The additional electricity price hike will encourage users to cut ties with Eskom and use off-grid generation solutions, according to the The Cape Chamber of Commerce and Industry.
“More businesses and domestic consumers will turn to alternative energy sources to escape the high and seemingly ever-increasing tariffs,” said chamber president Janine Myburgh.
Alternatives included gas for cooking and heating, solar water heaters and roof-top PV panels to supply home-generated electricity.
“Now we have a situation where gas is getting cheaper, solar is getting more efficient and Eskom tariffs continue to escalate year on year. It doesn’t take a rocket scientist to see where this is going,” she said.
The increase will have a major impact on increasing the mining industry’s cost base, said Chamber of Mines CEO Roger Baxter.
“Further pressure on electricity prices will push a number of mining companies further into the red necessitating further restructuring,” said Baxter.
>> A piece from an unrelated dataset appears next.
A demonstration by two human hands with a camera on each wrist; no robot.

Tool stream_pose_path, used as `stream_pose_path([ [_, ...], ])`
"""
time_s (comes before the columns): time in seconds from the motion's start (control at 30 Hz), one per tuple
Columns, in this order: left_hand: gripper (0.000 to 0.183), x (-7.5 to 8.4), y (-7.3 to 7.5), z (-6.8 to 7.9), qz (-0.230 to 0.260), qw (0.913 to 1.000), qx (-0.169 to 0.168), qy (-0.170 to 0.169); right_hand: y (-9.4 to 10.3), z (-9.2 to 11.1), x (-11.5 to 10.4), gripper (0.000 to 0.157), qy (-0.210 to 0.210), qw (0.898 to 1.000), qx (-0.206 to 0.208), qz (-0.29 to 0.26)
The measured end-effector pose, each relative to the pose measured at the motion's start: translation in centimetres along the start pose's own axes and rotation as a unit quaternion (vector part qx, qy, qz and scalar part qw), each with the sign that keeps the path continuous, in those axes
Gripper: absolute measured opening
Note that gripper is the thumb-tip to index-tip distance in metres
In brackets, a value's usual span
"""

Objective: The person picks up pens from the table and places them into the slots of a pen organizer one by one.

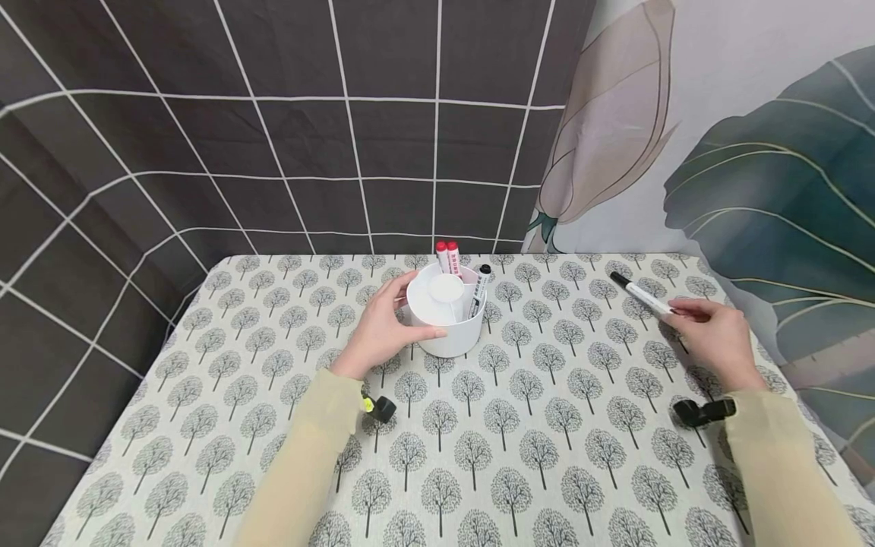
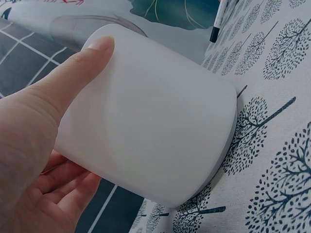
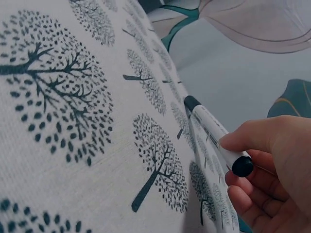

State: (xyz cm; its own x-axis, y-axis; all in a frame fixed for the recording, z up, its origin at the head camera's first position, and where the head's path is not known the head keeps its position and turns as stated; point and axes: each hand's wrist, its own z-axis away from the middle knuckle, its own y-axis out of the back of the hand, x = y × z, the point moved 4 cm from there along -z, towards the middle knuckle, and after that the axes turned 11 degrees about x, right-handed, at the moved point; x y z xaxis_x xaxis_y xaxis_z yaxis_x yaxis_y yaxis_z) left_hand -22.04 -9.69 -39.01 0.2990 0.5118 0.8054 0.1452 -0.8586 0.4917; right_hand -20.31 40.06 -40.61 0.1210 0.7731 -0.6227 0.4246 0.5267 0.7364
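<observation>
My left hand [image 1: 380,328] grips the side of a round white desk organizer [image 1: 456,340] standing at the back middle of the table. Its thumb lies along the wall of the organizer [image 2: 160,116], seen close in the left wrist view. Two red-capped markers [image 1: 447,257] and a black-capped marker [image 1: 481,289] stand in its compartments. Over at the right, my right hand [image 1: 714,334] pinches a white marker [image 1: 648,296] by one end between thumb and fingers. In the right wrist view, the black cap of this marker [image 3: 214,133] points away from the hand, close to the tabletop.
A white cloth with printed trees covers the table [image 1: 472,456]. Behind it hangs a dark curtain [image 1: 396,137] with a white grid, and a floral curtain [image 1: 738,152] borders the back right. A small black camera [image 1: 383,410] sits at each wrist.
</observation>
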Motion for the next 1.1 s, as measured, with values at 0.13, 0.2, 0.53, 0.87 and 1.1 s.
stream_pose_path([
  [0.13,0.11,0.0,0.0,0.0,0.002,1.0,0.0,-0.002,0.2,0.1,-0.2,0.047,-0.007,1.0,0.006,-0.007],
  [0.2,0.109,0.1,0.0,0.0,0.003,1.0,0.0,-0.004,0.3,0.0,-0.2,0.046,-0.01,1.0,0.01,-0.011],
  [0.53,0.109,0.0,0.0,-0.1,0.006,0.9999,0.0,-0.009,0.9,-0.1,-0.9,0.042,-0.06,0.99,0.074,-0.103],
  [0.87,0.11,0.0,0.0,0.0,0.007,1.0,0.0,-0.007,1.6,0.1,-3.0,0.039,-0.07,0.979,0.097,-0.167],
  [1.1,0.11,0.0,0.0,0.0,0.012,0.9999,0.001,-0.009,1.8,0.5,-4.8,0.035,-0.053,0.976,0.11,-0.18],
])
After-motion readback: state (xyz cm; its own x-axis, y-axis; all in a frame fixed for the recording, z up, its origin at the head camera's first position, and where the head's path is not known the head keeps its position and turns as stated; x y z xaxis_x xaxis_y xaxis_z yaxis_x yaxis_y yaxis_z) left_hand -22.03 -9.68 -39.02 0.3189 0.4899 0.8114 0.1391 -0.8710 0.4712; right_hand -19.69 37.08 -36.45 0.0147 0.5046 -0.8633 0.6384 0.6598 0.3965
“While the mining industry supports Eskom’s intent to resolve South Africa’s long-term energy crisis, we fully support the statements made by Minister Pravin Gordhan in the Budget Review for 2016, indicating that ‘further efficiency improvements are necessary at Eskom to ensure moderation in future tariff increases’, including the possibility of co-funding through public-private partnerships.”
Outa said it will be embarking on an in-depth study of Eskom’s dealings that have resulted in enormous electricity price increases of over 700% (some estimate 1000%) in the last decade, starting with a request - through the Promotion of Access to Information Act (PAIA) - for information relating to coal contracts, diesel contracts, property valuations, delays on Medupi and Kusile power stations, power station performances and various other matters relating to procurement, it said.
The R11.241bn Eskom will receive does not help Eskom’s financial sustainability and “will have operational consequences”, Eskom CEO Brian Molefe said.
“We will do our best to minimise the risk of load shedding, striking a balance with Eskom’s already depleted balance sheet,” he said in a statement.